> Problem to solve:
So that the copy stays text only, transcribe the data below exactly and exclude the images.
--------------------------------------------------
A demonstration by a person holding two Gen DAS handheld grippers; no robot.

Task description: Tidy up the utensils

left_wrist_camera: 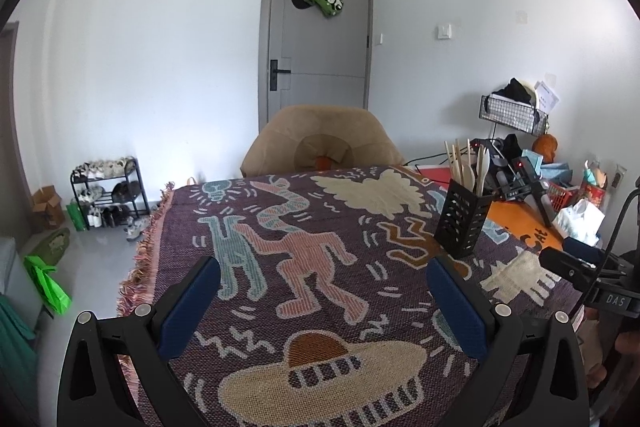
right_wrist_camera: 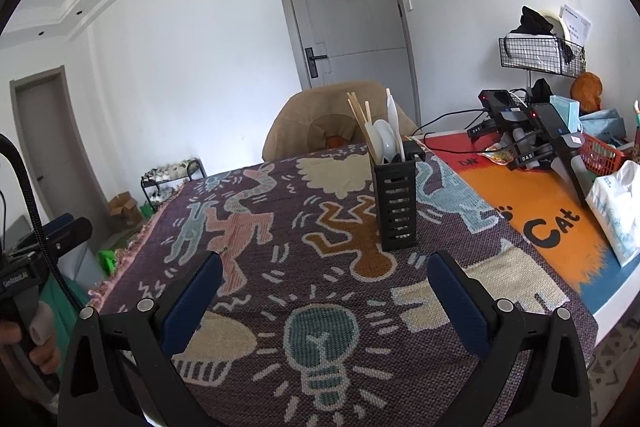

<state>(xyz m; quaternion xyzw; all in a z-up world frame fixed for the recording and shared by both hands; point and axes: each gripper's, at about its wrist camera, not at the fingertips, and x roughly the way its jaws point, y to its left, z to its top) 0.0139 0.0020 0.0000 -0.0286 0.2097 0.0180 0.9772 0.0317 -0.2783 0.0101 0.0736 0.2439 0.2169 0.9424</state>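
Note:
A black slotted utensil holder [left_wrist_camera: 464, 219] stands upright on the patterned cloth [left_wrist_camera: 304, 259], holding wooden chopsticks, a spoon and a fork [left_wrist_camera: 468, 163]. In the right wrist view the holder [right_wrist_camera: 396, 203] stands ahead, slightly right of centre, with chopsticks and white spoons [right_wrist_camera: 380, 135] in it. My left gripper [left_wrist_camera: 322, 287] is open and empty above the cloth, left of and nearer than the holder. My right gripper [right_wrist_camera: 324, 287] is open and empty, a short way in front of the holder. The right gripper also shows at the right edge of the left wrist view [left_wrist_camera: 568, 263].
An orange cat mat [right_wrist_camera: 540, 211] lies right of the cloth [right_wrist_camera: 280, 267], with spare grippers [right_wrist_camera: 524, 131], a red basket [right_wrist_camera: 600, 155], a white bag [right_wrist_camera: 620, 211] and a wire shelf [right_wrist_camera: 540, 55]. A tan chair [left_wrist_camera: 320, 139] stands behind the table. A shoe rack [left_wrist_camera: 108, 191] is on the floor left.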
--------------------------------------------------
> Your solution:
A demonstration by a person holding two Gen DAS handheld grippers; no robot.

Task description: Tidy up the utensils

left_wrist_camera: 
right_wrist_camera: 

<state>(xyz m; quaternion xyzw; all in a z-up world frame fixed for the recording and shared by both hands; point and axes: each gripper's, at about its wrist camera, not at the fingertips, and x roughly the way its jaws point, y to its left, z to its top) 0.0139 0.0020 0.0000 -0.0286 0.2097 0.0180 0.9772 0.0317 -0.2783 0.0101 0.0736 0.2439 0.2169 0.9424</state>
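Note:
A black slotted utensil holder [left_wrist_camera: 464, 219] stands upright on the patterned cloth [left_wrist_camera: 304, 259], holding wooden chopsticks, a spoon and a fork [left_wrist_camera: 468, 163]. In the right wrist view the holder [right_wrist_camera: 396, 203] stands ahead, slightly right of centre, with chopsticks and white spoons [right_wrist_camera: 380, 135] in it. My left gripper [left_wrist_camera: 322, 287] is open and empty above the cloth, left of and nearer than the holder. My right gripper [right_wrist_camera: 324, 287] is open and empty, a short way in front of the holder. The right gripper also shows at the right edge of the left wrist view [left_wrist_camera: 568, 263].
An orange cat mat [right_wrist_camera: 540, 211] lies right of the cloth [right_wrist_camera: 280, 267], with spare grippers [right_wrist_camera: 524, 131], a red basket [right_wrist_camera: 600, 155], a white bag [right_wrist_camera: 620, 211] and a wire shelf [right_wrist_camera: 540, 55]. A tan chair [left_wrist_camera: 320, 139] stands behind the table. A shoe rack [left_wrist_camera: 108, 191] is on the floor left.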

The answer contains nothing more.